Contributions. We introduce the notion of gradually stabilizing algorithm as any self-stabilizing algorithm achieving the following additional feature. If at most \(\tau \) dynamic steps Footnote 1 occur starting from a legitimate configuration, a gradually stabilizing algorithm first quickly recovers to a configuration from which a specification offering a minimum quality of service is satisfied. It then gradually converges to specifications offering stronger and stronger safety guarantees until reaching a configuration from which its initial (strong) specification is satisfied again, and where it is ready to achieve another gradual convergence in case of up to \(\tau \) new dynamic steps. Of course, this property makes sense only if convergence to every intermediate weaker specification is fast.

We illustrate this new property by considering three variants of a synchronization problem respectively called strong, weak, and partial (asynchronous) unison. In these problems, each process maintains a local clock. We restrict our study to periodic clocks, i.e., clocks are integer variables whose domain is \(\{0, \dots , \alpha -1\}\), where \(\alpha \ge 2\) is called the period. Each process should regularly increment its clock modulo \(\alpha \) (liveness) while fulfilling some safety requirements. The safety of strong unison requires that at most two consecutive clock values exist in each configuration of the system. Weak unison only requires that the difference between clocks of every two neighbors is at most one increment. Finally, we define partial unison as a specification dedicated to dynamic systems which enforces the difference between clocks to remain at most one increment, but only for neighboring processes that do not appear during the dynamic steps.

We propose a self-stabilizing strong unison algorithm which works with any period \(\alpha > 4\) in any anonymous connected network. It assumes the knowledge of two values \(\mu \) and \(\beta \), where \(\mu \) is any upper bound on n — the (initial) number of processes, \(\alpha \) should divide \(\beta \), and \(\beta > \mu ^2\). Our algorithm is designed in the locally shared memory model and assumes the distributed unfair daemon, the most general daemon of the model. Its stabilization time is at most \(n + (\mu + 1) \mathcal {D} + 1\) rounds, where \(\mathcal {D} \) is the diameter of the network. We then slightly modify this algorithm to make it gradually stabilizing after one dynamic step. In particular, the parameter \(\mu \) should be now at least \(n+\#\!\!J \), where \(\#\!\!J \) is an upper bound on the number of processes that join the system during a dynamic step. This new version is gradually stabilizing because after one dynamic step from a configuration which is legitimate for strong unison, it immediately satisfies the specification of partial unison, then converges to the specification of weak unison in at most one round, and finally retrieves, after at most \((\mu +1) \mathcal {D} _1 + 1\) additional rounds (where \(\mathcal {D} _1\) is the diameter of the network after the dynamic step), a configuration from which the specification of strong unison is satisfied and where it is ready to achieve gradual convergence again in case of another dynamic step.

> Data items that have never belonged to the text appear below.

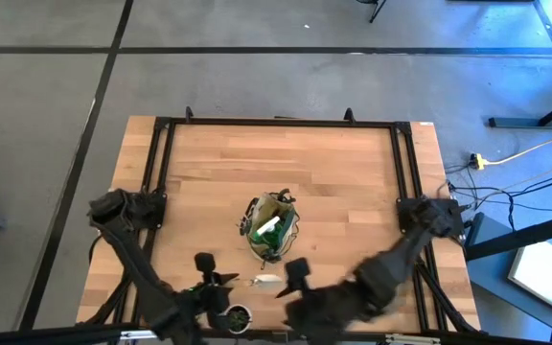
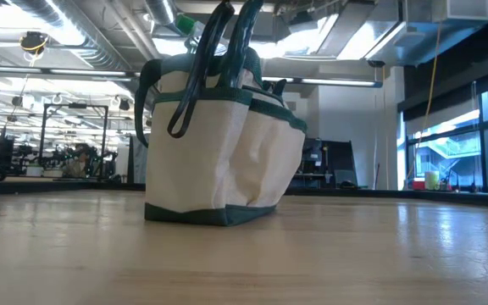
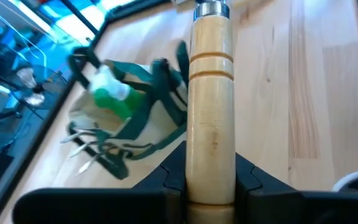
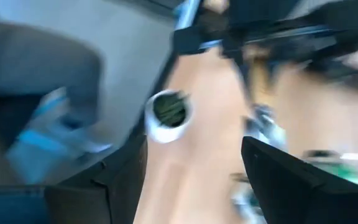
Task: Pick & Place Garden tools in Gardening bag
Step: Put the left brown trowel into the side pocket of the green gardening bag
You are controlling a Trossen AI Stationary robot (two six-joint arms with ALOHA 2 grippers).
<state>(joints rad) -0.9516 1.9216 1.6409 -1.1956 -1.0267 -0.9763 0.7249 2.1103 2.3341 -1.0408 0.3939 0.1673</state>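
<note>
The gardening bag (image 1: 268, 228) stands on its base mid-table, and it also shows in the low view (image 2: 223, 144). A green spray bottle (image 3: 114, 99) and metal tools (image 3: 82, 140) stick out of its mouth. My left gripper (image 1: 220, 279) is near the table's near edge, shut on a wooden-handled trowel (image 1: 268, 281). My right gripper (image 1: 295, 278) is just right of the trowel's blade, open and empty; its fingers (image 4: 291, 180) show in the right wrist view. My left gripper pinches the trowel's wooden handle (image 3: 211, 155) between its two fingers, near the handle's free end. The fingers point roughly toward the table's right and lie along the handle. The metal end (image 3: 211, 9) points away from the gripper.
A small round pot with a green plant (image 1: 240, 316) stands at the near edge between the two arms, and it also shows in the right wrist view (image 4: 169, 115). A black frame (image 1: 276, 123) runs along the table's far and side edges. Bare wood lies beyond the bag.
</note>
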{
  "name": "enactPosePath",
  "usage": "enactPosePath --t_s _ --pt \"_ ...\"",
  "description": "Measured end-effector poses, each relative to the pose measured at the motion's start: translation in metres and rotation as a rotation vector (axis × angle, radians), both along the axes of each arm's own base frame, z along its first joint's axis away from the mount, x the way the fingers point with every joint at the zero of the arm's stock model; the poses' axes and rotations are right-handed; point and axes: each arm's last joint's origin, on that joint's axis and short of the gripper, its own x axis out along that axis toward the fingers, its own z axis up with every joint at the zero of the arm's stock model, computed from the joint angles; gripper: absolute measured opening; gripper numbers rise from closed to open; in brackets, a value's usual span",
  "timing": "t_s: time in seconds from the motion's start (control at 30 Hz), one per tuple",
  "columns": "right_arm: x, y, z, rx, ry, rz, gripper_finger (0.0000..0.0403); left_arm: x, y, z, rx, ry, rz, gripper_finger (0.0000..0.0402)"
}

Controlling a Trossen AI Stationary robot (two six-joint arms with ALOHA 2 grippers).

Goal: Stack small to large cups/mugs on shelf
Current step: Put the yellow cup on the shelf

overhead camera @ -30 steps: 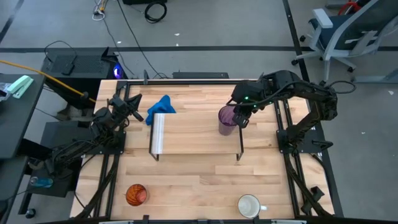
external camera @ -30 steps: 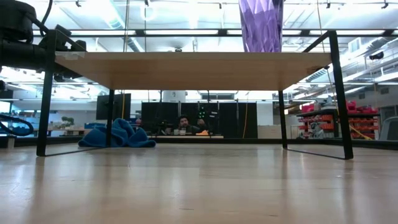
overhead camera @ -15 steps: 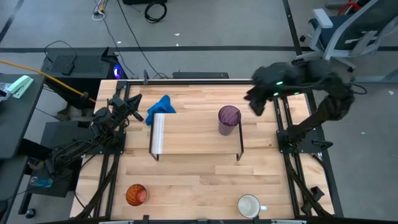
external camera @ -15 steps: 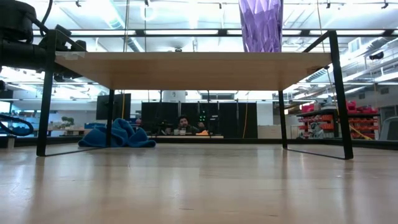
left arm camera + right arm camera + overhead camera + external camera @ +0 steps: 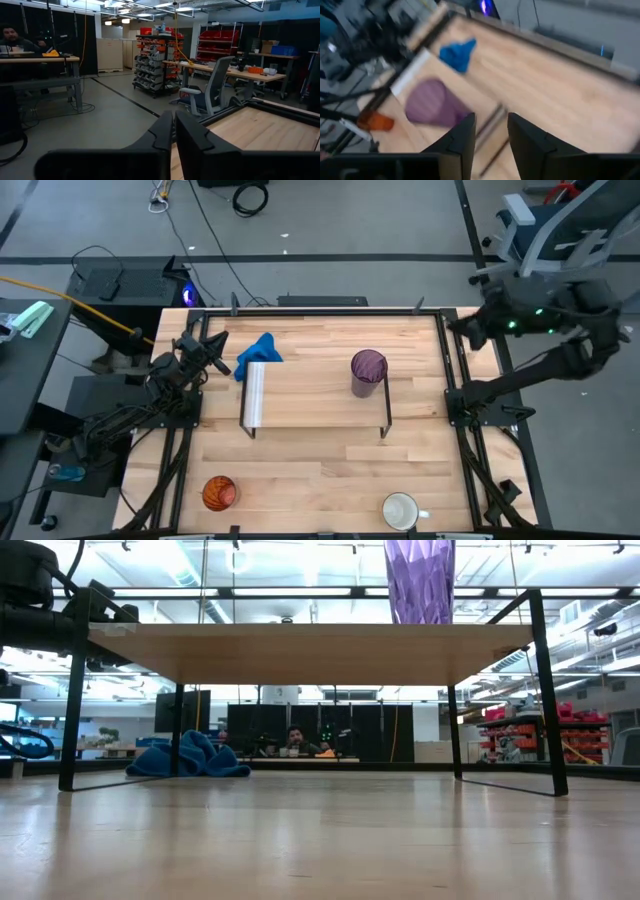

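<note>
Once released, as seen from above: purple tumbler (image 5: 368, 371) upright on the shelf (image 5: 318, 394), right gripper (image 5: 472, 332) withdrawn past the table's right edge; orange cup (image 5: 219, 493) and white mug (image 5: 401, 510) not yet stacked. Low view unchanged, tumbler still atop the board. Wrist views: right fingers (image 5: 465, 135) narrowly parted and empty, left gripper (image 5: 174, 131) closed, idle.

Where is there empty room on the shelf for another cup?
The shelf is bare from its white end panel across to the purple tumbler, which stands near its right end. The orange cup and white mug sit on the table's near edge.
</note>
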Motion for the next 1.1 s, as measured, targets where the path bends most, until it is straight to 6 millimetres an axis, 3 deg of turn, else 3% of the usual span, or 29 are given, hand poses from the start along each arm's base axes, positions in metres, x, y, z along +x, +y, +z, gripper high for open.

This result holds considering dynamic steps which may contain several link and/or process additions and/or removals, however we assume that after a dynamic step, the network stays connected and, if \(\alpha > 4\), every new process is linked to at least one process already in the system before the dynamic step. We show that this condition, called UnderLocalControl, is necessary to obtain gradual convergence. However, notice that if the system suffers from arbitrary other kinds of transient fault including, e.g., several dynamic steps that do not satisfy the UnderLocalControl condition, our algorithm still converges to strong unison, yet without intermediate safety guarantees during the stabilization phase.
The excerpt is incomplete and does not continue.